EXERCISE: Apart from the images, repeat the data below exactly as written.

BEGIN SOURCE MATERIAL

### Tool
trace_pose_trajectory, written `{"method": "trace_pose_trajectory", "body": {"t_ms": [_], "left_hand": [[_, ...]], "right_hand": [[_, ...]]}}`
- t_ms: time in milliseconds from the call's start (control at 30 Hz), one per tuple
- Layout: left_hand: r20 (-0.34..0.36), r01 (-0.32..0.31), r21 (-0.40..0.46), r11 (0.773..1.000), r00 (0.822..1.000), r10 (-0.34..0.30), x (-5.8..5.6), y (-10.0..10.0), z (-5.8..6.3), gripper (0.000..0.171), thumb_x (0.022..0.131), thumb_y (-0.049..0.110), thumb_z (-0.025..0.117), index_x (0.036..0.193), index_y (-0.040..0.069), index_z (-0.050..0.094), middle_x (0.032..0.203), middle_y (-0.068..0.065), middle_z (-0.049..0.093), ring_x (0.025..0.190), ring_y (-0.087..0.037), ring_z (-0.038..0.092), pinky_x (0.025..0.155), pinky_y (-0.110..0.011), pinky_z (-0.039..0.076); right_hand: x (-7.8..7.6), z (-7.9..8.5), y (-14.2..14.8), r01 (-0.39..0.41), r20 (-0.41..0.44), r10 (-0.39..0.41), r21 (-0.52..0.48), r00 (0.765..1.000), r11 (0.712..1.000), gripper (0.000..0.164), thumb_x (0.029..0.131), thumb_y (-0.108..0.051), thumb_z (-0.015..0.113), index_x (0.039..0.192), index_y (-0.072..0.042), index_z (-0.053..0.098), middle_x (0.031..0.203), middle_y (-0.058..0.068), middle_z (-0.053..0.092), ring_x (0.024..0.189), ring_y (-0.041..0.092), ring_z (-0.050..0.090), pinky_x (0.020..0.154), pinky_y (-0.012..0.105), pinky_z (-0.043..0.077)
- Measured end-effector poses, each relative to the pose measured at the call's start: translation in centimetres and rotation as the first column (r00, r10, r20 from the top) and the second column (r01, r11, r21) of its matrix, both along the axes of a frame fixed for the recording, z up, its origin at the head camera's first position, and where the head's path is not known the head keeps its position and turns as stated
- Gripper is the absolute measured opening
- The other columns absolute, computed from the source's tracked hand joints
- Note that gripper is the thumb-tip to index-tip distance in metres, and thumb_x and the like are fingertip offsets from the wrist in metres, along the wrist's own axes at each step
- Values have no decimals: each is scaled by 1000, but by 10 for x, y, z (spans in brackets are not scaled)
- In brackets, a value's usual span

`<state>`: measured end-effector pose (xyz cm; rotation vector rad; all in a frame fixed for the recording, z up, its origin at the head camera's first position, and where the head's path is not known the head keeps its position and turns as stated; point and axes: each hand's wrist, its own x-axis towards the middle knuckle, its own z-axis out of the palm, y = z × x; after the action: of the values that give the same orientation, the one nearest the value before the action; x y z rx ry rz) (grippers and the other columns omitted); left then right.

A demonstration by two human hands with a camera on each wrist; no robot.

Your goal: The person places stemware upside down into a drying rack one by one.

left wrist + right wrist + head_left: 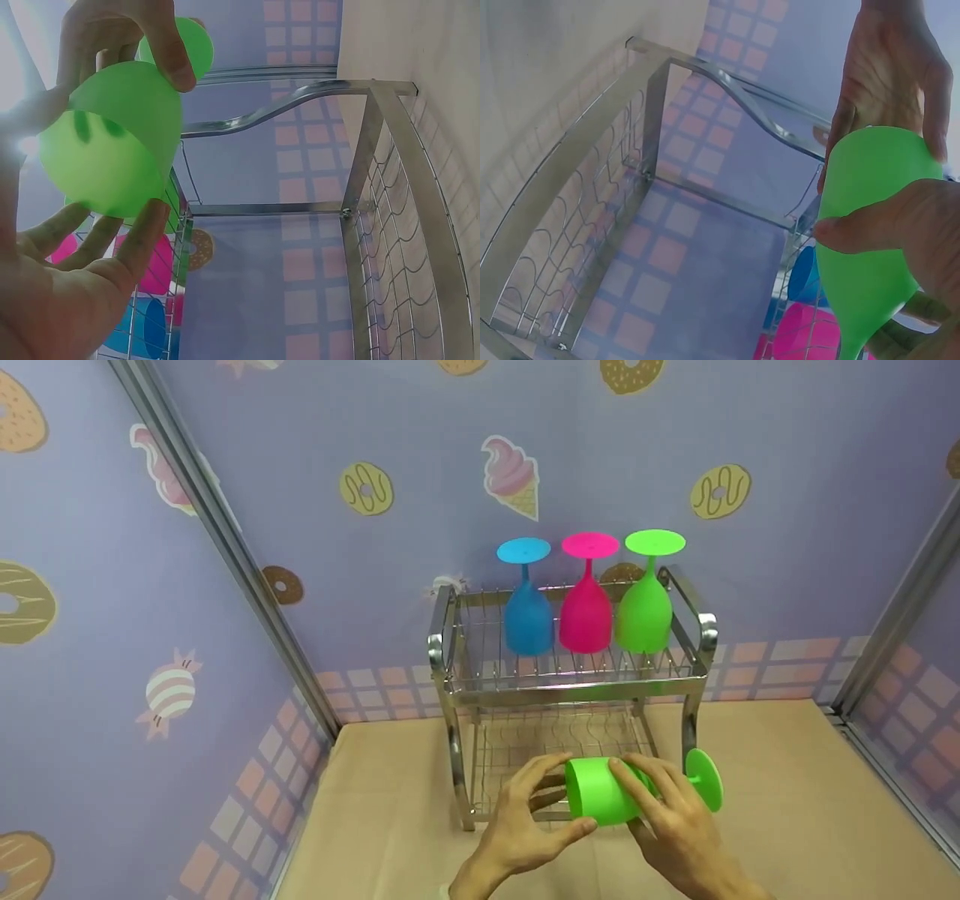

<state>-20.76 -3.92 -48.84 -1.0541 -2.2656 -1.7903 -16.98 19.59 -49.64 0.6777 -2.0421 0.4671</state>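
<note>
A green plastic goblet (pixel 604 793) is held on its side in front of the rack, its mouth to the left and its round foot to the right. My right hand (pixel 679 829) grips the bowl towards the stem, with the thumb across it in the right wrist view. At the mouth, my left hand (pixel 521 821) holds the rim between thumb and fingers. Upside down on the rack's top tier stand a blue goblet (pixel 529 619), a pink goblet (pixel 586 619) and another green goblet (pixel 645 615), feet upward.
The two-tier metal rack (pixel 577 692) stands against the patterned wall (pixel 420 532) behind my hands. Its lower wire shelf (pixel 517 739) sits just above a beige-covered table (pixel 382 810). Metal posts (pixel 225 532) edge the side walls.
</note>
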Motion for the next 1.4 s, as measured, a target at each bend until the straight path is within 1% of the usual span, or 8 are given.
{"method": "trace_pose_trajectory", "body": {"t_ms": [233, 367, 467, 567, 700, 900, 1033, 1400], "left_hand": [[41, -66, 27, 997, 997, 65, -5, -5, -6, 67, 90, 33, 84, 146, 9, 56, 136, -14, 64, 115, -23, 74, 90, -32, 65], [95, -78, 64, 995, 993, 71, -7, -6, -8, 65, 88, 29, 84, 142, 7, 54, 134, -18, 61, 114, -28, 74, 89, -35, 66], [128, -69, 89, 994, 990, 57, -7, -6, -9, 64, 87, 28, 83, 139, 7, 52, 134, -20, 59, 114, -29, 73, 90, -37, 66], [157, -51, 105, 993, 987, 34, -6, -4, -9, 62, 87, 27, 82, 136, 8, 49, 135, -21, 57, 114, -28, 73, 90, -38, 66], [170, -34, 114, 993, 985, 15, -4, -1, -8, 63, 85, 27, 81, 135, 8, 47, 135, -20, 56, 114, -27, 72, 90, -38, 66], [156, -25, 107, 994, 988, 8, -3, 3, -6, 64, 84, 29, 81, 135, 10, 48, 137, -19, 55, 114, -26, 72, 87, -40, 67], [151, -18, 98, 995, 989, 3, -3, 3, -6, 64, 84, 29, 82, 135, 10, 48, 137, -19, 54, 114, -24, 72, 86, -38, 67], [147, -21, 81, 997, 989, 9, -2, 0, -5, 66, 88, 30, 79, 139, 5, 46, 138, -20, 54, 117, -29, 70, 91, -38, 66]], "right_hand": [[2, -8, 0, -115, -176, 99, -82, 979, 990, 43, 108, -32, 65, 125, 7, 70, 119, 24, 70, 107, 35, 63, 118, 17, 40], [7, -24, -3, -173, -137, 140, -264, 981, 949, 39, 102, -30, 76, 112, 8, 73, 105, 20, 71, 98, 23, 67, 101, 13, 50], [15, -35, -7, -139, 117, 224, -496, 967, 857, 36, 89, -9, 88, 118, 4, 71, 110, 13, 72, 101, 14, 70, 92, 13, 56], [21, -37, -11, -26, 351, 414, -735, 840, 677, 58, 81, 12, 86, 134, 3, 62, 128, 12, 67, 112, 15, 70, 96, 22, 61], [22, -29, -14, 97, 374, 680, -908, 631, 409, 62, 99, 7, 67, 155, 4, 39, 155, 21, 46, 129, 18, 65, 109, 30, 57], [13, -20, -15, 82, 235, 836, -971, 496, 225, 74, 107, 2, 53, 167, 3, 10, 166, 16, 29, 141, 10, 56, 119, 32, 49], [10, -20, -19, 95, 191, 849, -982, 493, 165, 74, 108, 0, 52, 168, 0, 10, 159, 4, 43, 142, 12, 56, 120, 32, 48], [4, -18, -24, 86, 170, 852, -985, 496, 147, 70, 110, 0, 51, 166, 4, 11, 156, 0, 48, 142, 15, 56, 121, 32, 47]]}}
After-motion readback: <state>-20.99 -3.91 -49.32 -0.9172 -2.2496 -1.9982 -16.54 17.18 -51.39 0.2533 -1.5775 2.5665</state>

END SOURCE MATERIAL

EXERCISE ANSWER:
### Tool
trace_pose_trajectory, written `{"method": "trace_pose_trajectory", "body": {"t_ms": [_], "left_hand": [[_, ...]], "right_hand": [[_, ...]]}}`
- t_ms: time in milliseconds from the call's start (control at 30 Hz), one per tuple
- Layout: left_hand: r20 (-0.34..0.36), r01 (-0.32..0.31), r21 (-0.40..0.46), r11 (0.773..1.000), r00 (0.822..1.000), r10 (-0.34..0.30), x (-5.8..5.6), y (-10.0..10.0), z (-5.8..6.3), gripper (0.000..0.171), thumb_x (0.022..0.131), thumb_y (-0.049..0.110), thumb_z (-0.025..0.117), index_x (0.036..0.193), index_y (-0.040..0.069), index_z (-0.050..0.094), middle_x (0.032..0.203), middle_y (-0.068..0.065), middle_z (-0.049..0.093), ring_x (0.025..0.190), ring_y (-0.087..0.037), ring_z (-0.038..0.092), pinky_x (0.025..0.155), pinky_y (-0.110..0.011), pinky_z (-0.039..0.076); right_hand: x (-7.8..7.6), z (-7.9..8.5), y (-14.2..14.8), r01 (-0.39..0.41), r20 (-0.41..0.44), r10 (-0.39..0.41), r21 (-0.52..0.48), r00 (0.765..1.000), r11 (0.712..1.000), gripper (0.000..0.164), thumb_x (0.029..0.131), thumb_y (-0.108..0.051), thumb_z (-0.015..0.113), index_x (0.039..0.192), index_y (-0.072..0.042), index_z (-0.053..0.098), middle_x (0.031..0.203), middle_y (-0.058..0.068), middle_z (-0.053..0.092), ring_x (0.024..0.189), ring_y (-0.041..0.092), ring_z (-0.050..0.090), pinky_x (0.020..0.154), pinky_y (-0.012..0.105), pinky_z (-0.043..0.077)
- Measured end-effector poses, each relative to the pose measured at the call's start: translation in centimetres and rotation as the first column (r00, r10, r20 from the top) and the second column (r01, r11, r21) of its matrix, both along the axes of a frame fixed for the recording, z up, its origin at the head camera's first position, and where the head's path is not known the head keeps its position and turns as stated
- Gripper is the absolute measured opening
- The other columns absolute, computed from the source's tracked hand joints
- Note that gripper is the thumb-tip to index-tip distance in metres, and thumb_x and the like are fingertip offsets from the wrist in metres, along the wrist's own axes at each step
- Values have no decimals: each is scaled by 1000, but by 10 for x, y, z (spans in brackets are not scaled)
- In brackets, a value's usual span

`<state>`: measured end-effector pose (xyz cm; rotation vector rad; all in a frame fixed for the recording, z up, its origin at the head camera's first position, and where the head's path is not known the head keeps its position and turns as stated; point and axes: each hand's wrist, its own x-axis towards the middle knuckle, its own z-axis out of the palm, y = z × x; after the action: of the values that give the same orientation, the one nearest the value before the action; x y z rx ry rz) (grippers and the other columns omitted); left then right.

A demonstration by two human hands with a camera on each wrist; no robot.

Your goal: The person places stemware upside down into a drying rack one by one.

left wrist + right wrist + head_left: 

<state>-20.76 -3.92 -48.84 -1.0541 -2.2656 -1.7903 -16.98 19.59 -49.64 0.6777 -2.0421 0.4671</state>
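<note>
A green plastic goblet (pixel 604 793) is held on its side in front of the rack, its mouth to the left and its round foot to the right. My right hand (pixel 679 829) grips the bowl towards the stem, with the thumb across it in the right wrist view. At the mouth, my left hand (pixel 521 821) holds the rim between thumb and fingers. Upside down on the rack's top tier stand a blue goblet (pixel 529 619), a pink goblet (pixel 586 619) and another green goblet (pixel 645 615), feet upward.
The two-tier metal rack (pixel 577 692) stands against the patterned wall (pixel 420 532) behind my hands. Its lower wire shelf (pixel 517 739) sits just above a beige-covered table (pixel 382 810). Metal posts (pixel 225 532) edge the side walls.
</note>
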Motion for the next 1.4 s, as measured, a target at each bend until the straight path is within 1% of the usual span, or 8 are given.
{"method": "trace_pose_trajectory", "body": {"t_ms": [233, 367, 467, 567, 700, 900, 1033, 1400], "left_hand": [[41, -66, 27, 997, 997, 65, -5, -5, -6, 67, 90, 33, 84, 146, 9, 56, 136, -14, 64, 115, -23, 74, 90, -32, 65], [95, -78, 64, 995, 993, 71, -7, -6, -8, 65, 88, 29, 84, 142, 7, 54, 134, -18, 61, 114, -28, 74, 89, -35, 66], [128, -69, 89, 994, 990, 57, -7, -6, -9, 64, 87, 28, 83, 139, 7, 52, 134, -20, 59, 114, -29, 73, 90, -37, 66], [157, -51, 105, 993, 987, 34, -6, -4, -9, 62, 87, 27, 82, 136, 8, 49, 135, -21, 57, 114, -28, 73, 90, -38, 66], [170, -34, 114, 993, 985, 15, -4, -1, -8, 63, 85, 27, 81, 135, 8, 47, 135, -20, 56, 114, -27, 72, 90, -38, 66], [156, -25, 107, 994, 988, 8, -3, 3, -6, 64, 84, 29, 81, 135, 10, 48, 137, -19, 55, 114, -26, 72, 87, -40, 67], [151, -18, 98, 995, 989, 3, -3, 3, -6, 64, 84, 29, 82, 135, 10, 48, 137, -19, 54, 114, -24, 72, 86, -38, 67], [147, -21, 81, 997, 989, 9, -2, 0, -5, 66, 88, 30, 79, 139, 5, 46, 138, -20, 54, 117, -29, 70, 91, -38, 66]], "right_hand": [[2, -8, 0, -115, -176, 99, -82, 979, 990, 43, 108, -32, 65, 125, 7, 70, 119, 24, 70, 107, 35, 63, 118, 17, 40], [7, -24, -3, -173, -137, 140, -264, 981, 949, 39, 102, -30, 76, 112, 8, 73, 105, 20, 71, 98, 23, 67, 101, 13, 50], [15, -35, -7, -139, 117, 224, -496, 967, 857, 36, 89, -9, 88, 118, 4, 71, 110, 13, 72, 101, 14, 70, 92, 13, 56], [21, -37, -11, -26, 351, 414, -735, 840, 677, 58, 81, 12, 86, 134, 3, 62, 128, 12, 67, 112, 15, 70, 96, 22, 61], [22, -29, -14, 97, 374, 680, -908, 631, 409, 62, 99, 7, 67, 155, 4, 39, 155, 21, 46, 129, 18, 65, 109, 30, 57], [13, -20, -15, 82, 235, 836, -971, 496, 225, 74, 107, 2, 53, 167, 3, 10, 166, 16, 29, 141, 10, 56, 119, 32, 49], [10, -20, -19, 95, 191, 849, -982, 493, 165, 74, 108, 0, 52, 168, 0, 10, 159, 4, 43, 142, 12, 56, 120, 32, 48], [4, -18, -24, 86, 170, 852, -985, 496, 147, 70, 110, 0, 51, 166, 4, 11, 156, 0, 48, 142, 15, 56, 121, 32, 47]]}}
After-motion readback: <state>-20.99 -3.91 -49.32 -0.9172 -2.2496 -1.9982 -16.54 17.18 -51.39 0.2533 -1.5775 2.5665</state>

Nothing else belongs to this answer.